By 2015, several other industries will be affected, hopefully with positive results for the consumer as well. Changes described above could be very beneficial to personal health and well-being both in terms of cost and effectiveness. This is starting to become evident as some of the dots are now being connected up in the medical industry. Other areas to watch are education and training, publishing, broadcasting and content delivery of all types. Because mobile gets directly to (and from) the person, it's going to be a very interesting sector to watch.

Final thought

My last prediction for 2015 is that technology will go into hiding. Fashion follows function in my book and more and more technology will be disappearing into the things we wear and carry. It’s not unusual today to see people talking or listening as they walk, supported by non-visible devices in their pockets.

In 2015, thanks to miniaturisation of everything and enablers like the VLAS technologies mentioned above, we will be able to add line of sight info and "sit down/feet up" entertainment to the list of things people will be equipped to do anywhere without taking out any bulky devices. People will be cool and connected at the same time. Let the wearable technology fashion show begin.

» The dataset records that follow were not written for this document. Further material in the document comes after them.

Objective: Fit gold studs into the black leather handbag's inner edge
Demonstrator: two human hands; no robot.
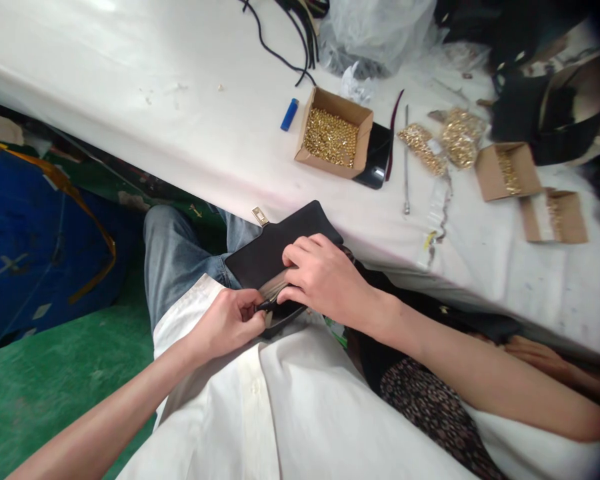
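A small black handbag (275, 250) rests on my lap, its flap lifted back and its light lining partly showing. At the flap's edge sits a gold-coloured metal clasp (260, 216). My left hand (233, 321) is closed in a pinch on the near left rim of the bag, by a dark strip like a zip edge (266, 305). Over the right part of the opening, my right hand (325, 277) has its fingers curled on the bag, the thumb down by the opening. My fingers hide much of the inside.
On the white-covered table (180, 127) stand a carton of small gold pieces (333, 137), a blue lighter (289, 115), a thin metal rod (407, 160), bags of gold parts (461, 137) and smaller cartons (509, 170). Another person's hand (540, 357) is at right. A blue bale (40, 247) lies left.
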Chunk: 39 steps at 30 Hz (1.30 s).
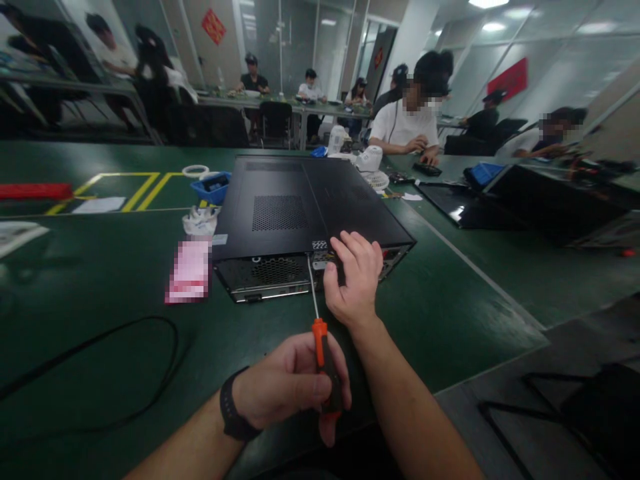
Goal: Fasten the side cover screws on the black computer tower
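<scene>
A black computer case (280, 180) lies flat on the green table with its rear panel facing me. My left hand (295, 383), with a dark band on the wrist, is wrapped round the orange and black handle of a screwdriver (321, 340). The screwdriver's shaft points away from me, and its tip meets the case's rear edge near the middle; the exact contact is too small to make out. On the right part of that same edge rests my right hand (356, 280), fingers spread over the top cover and holding nothing.
Left of the case are a blue bin (213, 190), a crumpled white glove (200, 221) and a blurred pink item (190, 270). A black cable (165, 320) curves across the table's left side. Black panels (465, 203) lie to the right. Across the table a person (410, 120) works.
</scene>
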Motion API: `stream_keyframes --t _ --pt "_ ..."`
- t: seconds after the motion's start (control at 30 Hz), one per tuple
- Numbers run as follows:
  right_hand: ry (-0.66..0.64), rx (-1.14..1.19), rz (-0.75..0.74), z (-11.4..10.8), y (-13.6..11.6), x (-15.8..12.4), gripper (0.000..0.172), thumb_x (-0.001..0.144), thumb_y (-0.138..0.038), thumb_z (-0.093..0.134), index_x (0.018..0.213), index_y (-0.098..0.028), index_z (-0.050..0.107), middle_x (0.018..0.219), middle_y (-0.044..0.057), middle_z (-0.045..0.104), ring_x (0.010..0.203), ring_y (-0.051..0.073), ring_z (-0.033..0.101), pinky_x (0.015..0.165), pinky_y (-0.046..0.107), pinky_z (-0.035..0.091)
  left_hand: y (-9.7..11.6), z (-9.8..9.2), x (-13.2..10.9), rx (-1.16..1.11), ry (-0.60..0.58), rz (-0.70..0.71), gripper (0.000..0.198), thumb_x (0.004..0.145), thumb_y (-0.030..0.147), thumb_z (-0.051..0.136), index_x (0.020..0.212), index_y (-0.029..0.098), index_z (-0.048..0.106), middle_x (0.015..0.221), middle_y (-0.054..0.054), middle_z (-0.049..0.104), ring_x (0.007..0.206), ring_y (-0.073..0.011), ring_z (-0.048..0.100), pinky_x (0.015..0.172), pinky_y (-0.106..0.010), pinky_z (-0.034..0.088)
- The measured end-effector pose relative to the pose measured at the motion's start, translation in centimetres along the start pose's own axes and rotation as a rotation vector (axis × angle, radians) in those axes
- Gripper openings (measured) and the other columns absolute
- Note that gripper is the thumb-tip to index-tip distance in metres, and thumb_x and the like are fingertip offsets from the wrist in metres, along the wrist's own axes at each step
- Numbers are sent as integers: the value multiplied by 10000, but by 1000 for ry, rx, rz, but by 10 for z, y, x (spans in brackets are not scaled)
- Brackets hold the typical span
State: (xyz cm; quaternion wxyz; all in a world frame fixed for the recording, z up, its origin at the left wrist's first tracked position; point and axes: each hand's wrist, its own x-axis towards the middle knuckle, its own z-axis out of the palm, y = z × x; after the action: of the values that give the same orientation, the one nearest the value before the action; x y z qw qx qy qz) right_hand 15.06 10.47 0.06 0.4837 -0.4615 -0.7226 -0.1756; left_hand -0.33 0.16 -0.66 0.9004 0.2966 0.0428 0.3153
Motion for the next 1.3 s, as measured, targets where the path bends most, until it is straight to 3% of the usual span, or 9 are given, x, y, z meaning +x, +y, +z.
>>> stream_keyframes --t 0.2,0.4,0.6,0.77,0.93,1.1,1.23,1.3 --pt "13 19 -17 0 1 0 395 949 -271 535 1335 -232 607 1382 89 664 1364 248 552 1232 507 277 2 1 1 19 23 6 284 819 279 802 1024 129 674 865 -73 738 628 -130 706 556 -221 602" --pt "18 35 -22 -3 5 6 384 944 -248 532 1313 -223 635 1309 79 715 1280 233 617 1181 475 361 2 0 0 16 21 10 288 821 282 799 1023 126 666 865 -79 741 628 -139 715 582 -252 619" --pt "97 88 -52 -6 9 27 231 948 -207 540 1012 -203 761 1036 60 798 1006 207 710 969 402 507 1 0 0 7 4 6 269 836 269 782 1037 132 666 875 -83 741 632 -140 713 555 -235 601" --pt "114 84 -30 -1 13 38 282 967 -200 510 838 -211 761 847 29 791 824 175 707 850 377 503 1 0 0 -5 -3 1 267 836 274 785 1033 136 668 872 -76 737 634 -138 711 560 -235 602" --pt "207 111 -107 8 18 24 221 920 -180 541 996 -199 748 1019 64 792 998 212 711 946 410 519 1 1 0 -10 4 18 263 840 263 784 1039 129 678 881 -79 739 641 -133 711 571 -227 605" --pt "136 62 -119 7 16 11 308 923 -203 534 1189 -196 688 1202 98 740 1217 251 643 1117 487 441 0 1 1 -40 -16 17 259 843 246 778 1050 124 680 903 -85 742 662 -147 725 582 -236 612" --pt "126 -44 -57 7 14 7 303 932 -262 539 1187 -217 695 1382 125 632 1386 302 518 1156 541 385 0 2 1 -38 -24 18 242 852 245 769 1045 130 679 896 -78 743 652 -134 722 578 -224 606" --pt "105 -58 -29 7 14 7 302 935 -267 535 1191 -239 693 1365 102 646 1373 285 533 1182 542 346 0 2 1 -31 -27 25 241 855 249 765 1045 132 675 893 -77 741 646 -132 716 566 -221 598"
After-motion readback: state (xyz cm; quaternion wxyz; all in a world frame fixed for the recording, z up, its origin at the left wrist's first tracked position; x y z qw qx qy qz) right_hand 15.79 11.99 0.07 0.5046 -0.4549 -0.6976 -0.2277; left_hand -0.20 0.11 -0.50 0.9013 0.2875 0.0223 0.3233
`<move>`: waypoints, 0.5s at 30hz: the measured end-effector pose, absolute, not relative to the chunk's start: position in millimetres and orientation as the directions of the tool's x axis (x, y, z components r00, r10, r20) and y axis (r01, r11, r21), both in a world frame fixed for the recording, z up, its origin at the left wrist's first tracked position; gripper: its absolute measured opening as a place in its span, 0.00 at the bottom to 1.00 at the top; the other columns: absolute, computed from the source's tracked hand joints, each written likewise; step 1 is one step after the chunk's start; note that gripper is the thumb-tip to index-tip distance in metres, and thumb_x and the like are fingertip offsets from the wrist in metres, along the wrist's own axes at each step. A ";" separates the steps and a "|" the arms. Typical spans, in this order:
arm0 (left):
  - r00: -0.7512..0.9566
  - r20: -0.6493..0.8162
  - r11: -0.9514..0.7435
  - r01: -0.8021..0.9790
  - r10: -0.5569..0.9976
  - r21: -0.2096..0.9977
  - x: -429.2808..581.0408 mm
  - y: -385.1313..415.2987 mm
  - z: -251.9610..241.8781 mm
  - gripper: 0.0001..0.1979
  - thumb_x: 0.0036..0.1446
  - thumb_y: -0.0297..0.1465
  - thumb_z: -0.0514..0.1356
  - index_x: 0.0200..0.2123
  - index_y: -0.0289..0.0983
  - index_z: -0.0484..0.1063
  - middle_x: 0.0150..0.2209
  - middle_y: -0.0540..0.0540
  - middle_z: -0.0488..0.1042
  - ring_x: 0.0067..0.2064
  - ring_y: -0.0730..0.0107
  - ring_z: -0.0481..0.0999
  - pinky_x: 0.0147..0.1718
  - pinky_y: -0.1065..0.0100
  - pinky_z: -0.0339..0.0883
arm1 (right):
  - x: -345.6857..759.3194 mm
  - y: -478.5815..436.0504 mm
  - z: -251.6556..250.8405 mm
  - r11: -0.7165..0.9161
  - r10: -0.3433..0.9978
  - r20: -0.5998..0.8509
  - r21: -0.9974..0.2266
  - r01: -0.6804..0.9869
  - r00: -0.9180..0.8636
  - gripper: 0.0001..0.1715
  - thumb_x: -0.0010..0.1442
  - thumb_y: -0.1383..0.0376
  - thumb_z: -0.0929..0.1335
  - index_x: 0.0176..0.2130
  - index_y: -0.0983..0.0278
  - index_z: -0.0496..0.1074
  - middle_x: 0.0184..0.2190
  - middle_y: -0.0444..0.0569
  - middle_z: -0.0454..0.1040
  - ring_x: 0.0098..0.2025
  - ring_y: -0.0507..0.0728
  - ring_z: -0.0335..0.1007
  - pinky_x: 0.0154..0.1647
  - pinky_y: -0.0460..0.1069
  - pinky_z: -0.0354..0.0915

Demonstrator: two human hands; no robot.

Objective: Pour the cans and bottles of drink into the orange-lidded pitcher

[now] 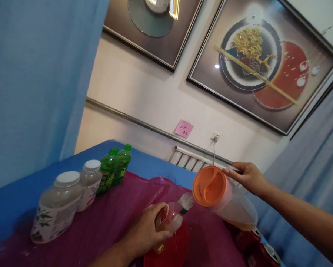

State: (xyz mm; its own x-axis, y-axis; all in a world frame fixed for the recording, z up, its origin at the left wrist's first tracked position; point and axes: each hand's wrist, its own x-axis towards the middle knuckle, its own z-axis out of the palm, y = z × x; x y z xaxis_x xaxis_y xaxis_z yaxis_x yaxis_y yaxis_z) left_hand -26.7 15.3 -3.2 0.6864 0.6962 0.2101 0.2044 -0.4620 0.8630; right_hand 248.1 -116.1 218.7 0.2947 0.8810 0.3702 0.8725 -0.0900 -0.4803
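My right hand (248,178) is closed round the handle side of a clear plastic pitcher (238,209) with an orange lid (210,185). The pitcher lies tipped over, its lid facing left; some amber liquid shows along its low side. My left hand (148,228) wraps round a clear bottle (174,220) with a red label and a green band at the neck. The bottle leans right, its clear top (186,200) close to the lid; whether they touch I cannot tell. Below is a shiny red object (172,248), partly hidden by the hand.
Two white-capped jars (57,211) and two green bottles (109,172) stand at left. Red cans (263,254) sit at lower right under the pitcher. A purple plastic sheet (113,218) covers part of the blue table (99,152). Behind are a rail, radiator and blue curtains.
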 end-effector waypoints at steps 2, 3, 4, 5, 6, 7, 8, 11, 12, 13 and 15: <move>0.678 0.217 -0.464 0.204 0.703 0.862 -26.3 15.3 -4.7 0.33 0.42 0.32 0.68 0.54 0.40 0.71 0.51 0.43 0.76 0.51 0.55 0.74 0.52 0.60 0.67 | 247.6 -116.5 218.9 -0.093 0.882 0.367 -0.480 0.872 0.296 0.37 0.52 0.36 0.70 0.19 0.59 0.52 0.17 0.37 0.47 0.20 0.48 0.43 0.18 0.45 0.44; 0.675 0.223 -0.468 0.204 0.704 0.860 -26.2 15.4 -5.3 0.32 0.42 0.33 0.68 0.54 0.41 0.71 0.52 0.43 0.76 0.52 0.54 0.74 0.53 0.59 0.66 | 247.2 -116.7 219.0 -0.095 0.883 0.363 -0.480 0.872 0.297 0.37 0.52 0.36 0.69 0.19 0.59 0.53 0.17 0.37 0.48 0.20 0.48 0.43 0.18 0.45 0.44; 0.675 0.228 -0.474 0.204 0.702 0.857 -26.3 15.5 -5.6 0.33 0.41 0.33 0.68 0.54 0.41 0.71 0.52 0.43 0.75 0.53 0.54 0.73 0.54 0.59 0.65 | 246.7 -116.8 218.9 -0.098 0.885 0.360 -0.479 0.872 0.297 0.37 0.52 0.36 0.69 0.19 0.59 0.53 0.17 0.37 0.48 0.20 0.48 0.43 0.18 0.45 0.44; 0.678 0.228 -0.478 0.205 0.699 0.854 -26.5 15.7 -5.5 0.33 0.41 0.33 0.68 0.54 0.41 0.71 0.52 0.43 0.75 0.53 0.53 0.73 0.55 0.59 0.65 | 246.2 -116.9 218.8 -0.099 0.885 0.359 -0.476 0.874 0.296 0.37 0.52 0.36 0.69 0.19 0.59 0.53 0.17 0.37 0.48 0.20 0.48 0.43 0.18 0.45 0.45; 0.681 0.227 -0.480 0.206 0.696 0.853 -26.8 15.7 -5.2 0.32 0.41 0.33 0.68 0.54 0.41 0.71 0.52 0.43 0.76 0.53 0.53 0.73 0.54 0.59 0.65 | 245.8 -116.9 218.6 -0.099 0.885 0.361 -0.470 0.877 0.293 0.37 0.52 0.36 0.69 0.19 0.59 0.53 0.17 0.37 0.48 0.21 0.48 0.43 0.18 0.45 0.45; 0.686 0.224 -0.481 0.208 0.693 0.852 -27.3 15.8 -4.6 0.32 0.41 0.33 0.68 0.54 0.41 0.71 0.52 0.43 0.76 0.53 0.53 0.73 0.54 0.59 0.66 | 245.4 -116.9 218.3 -0.098 0.885 0.364 -0.465 0.880 0.291 0.37 0.52 0.35 0.68 0.19 0.59 0.53 0.17 0.37 0.48 0.21 0.48 0.43 0.18 0.45 0.45; 0.690 0.217 -0.479 0.212 0.690 0.852 -27.7 15.8 -3.9 0.33 0.41 0.33 0.68 0.54 0.41 0.71 0.52 0.43 0.76 0.53 0.53 0.73 0.54 0.59 0.66 | 245.2 -117.0 218.1 -0.097 0.884 0.368 -0.460 0.883 0.289 0.37 0.52 0.35 0.68 0.19 0.59 0.53 0.17 0.37 0.48 0.21 0.48 0.43 0.18 0.45 0.45; 0.696 0.206 -0.477 0.220 0.688 0.851 -28.5 15.5 -2.0 0.33 0.42 0.33 0.68 0.55 0.41 0.70 0.52 0.43 0.75 0.53 0.53 0.73 0.54 0.59 0.65 | 245.7 -117.1 217.1 -0.100 0.882 0.370 -0.459 0.883 0.292 0.37 0.53 0.35 0.68 0.19 0.59 0.53 0.17 0.37 0.48 0.21 0.48 0.43 0.18 0.45 0.45; 0.696 0.203 -0.476 0.222 0.688 0.851 -28.6 15.3 -1.6 0.33 0.42 0.33 0.68 0.55 0.41 0.70 0.52 0.43 0.75 0.53 0.53 0.73 0.54 0.59 0.65 | 246.2 -117.1 216.8 -0.102 0.881 0.368 -0.463 0.881 0.296 0.36 0.53 0.36 0.68 0.19 0.59 0.53 0.17 0.37 0.48 0.21 0.48 0.44 0.18 0.45 0.45; 0.695 0.201 -0.474 0.224 0.690 0.851 -28.6 15.2 -1.4 0.33 0.42 0.33 0.68 0.56 0.41 0.70 0.53 0.43 0.75 0.53 0.53 0.73 0.55 0.58 0.65 | 246.9 -117.1 216.5 -0.103 0.881 0.367 -0.468 0.878 0.299 0.36 0.53 0.36 0.69 0.19 0.59 0.53 0.18 0.37 0.48 0.21 0.48 0.44 0.18 0.45 0.45; 0.692 0.197 -0.467 0.225 0.694 0.855 -28.3 15.0 -1.6 0.34 0.42 0.33 0.68 0.56 0.40 0.70 0.53 0.42 0.75 0.54 0.53 0.73 0.55 0.58 0.64 | 248.3 -117.0 215.7 -0.104 0.881 0.361 -0.480 0.871 0.304 0.36 0.52 0.36 0.69 0.20 0.59 0.53 0.18 0.37 0.48 0.21 0.48 0.44 0.19 0.45 0.45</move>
State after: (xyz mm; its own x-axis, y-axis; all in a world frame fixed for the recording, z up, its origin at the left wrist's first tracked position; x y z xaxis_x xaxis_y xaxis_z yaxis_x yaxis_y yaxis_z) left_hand -28.3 15.0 -1.6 0.6922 0.6943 0.1967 0.2250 -0.4667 0.8553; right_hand 248.3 -117.0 215.7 0.3043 0.8813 0.3615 0.8711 -0.1040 -0.4799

Also to disappear before 2015 (hopefully) is the term “phone” as a descriptor of the device that has found a home in everyone’s pocket. The mobile device I carry has 100+ application icons, all of which I use and only one of them is to turn it into a phone. The "phone" application can now disappear into the device ready to be used along with the others as and when needed. Mobile "phone" suppliers who continue to insist that the phone is the centre of the equation may disappear also.

All in all, a good outlook for consumers in 2015, but not without some industry disruptions I suspect…

Ken Blakeslee is Chairman of WebMobility Ventures which is focused on Discovery, Advisory and Investment in Innovations in the emerging Services Convergence areas of Mobile. kblakeslee@webmobility.com 

Writing by Ken Blakeslee. Originally published on 2 April 2010.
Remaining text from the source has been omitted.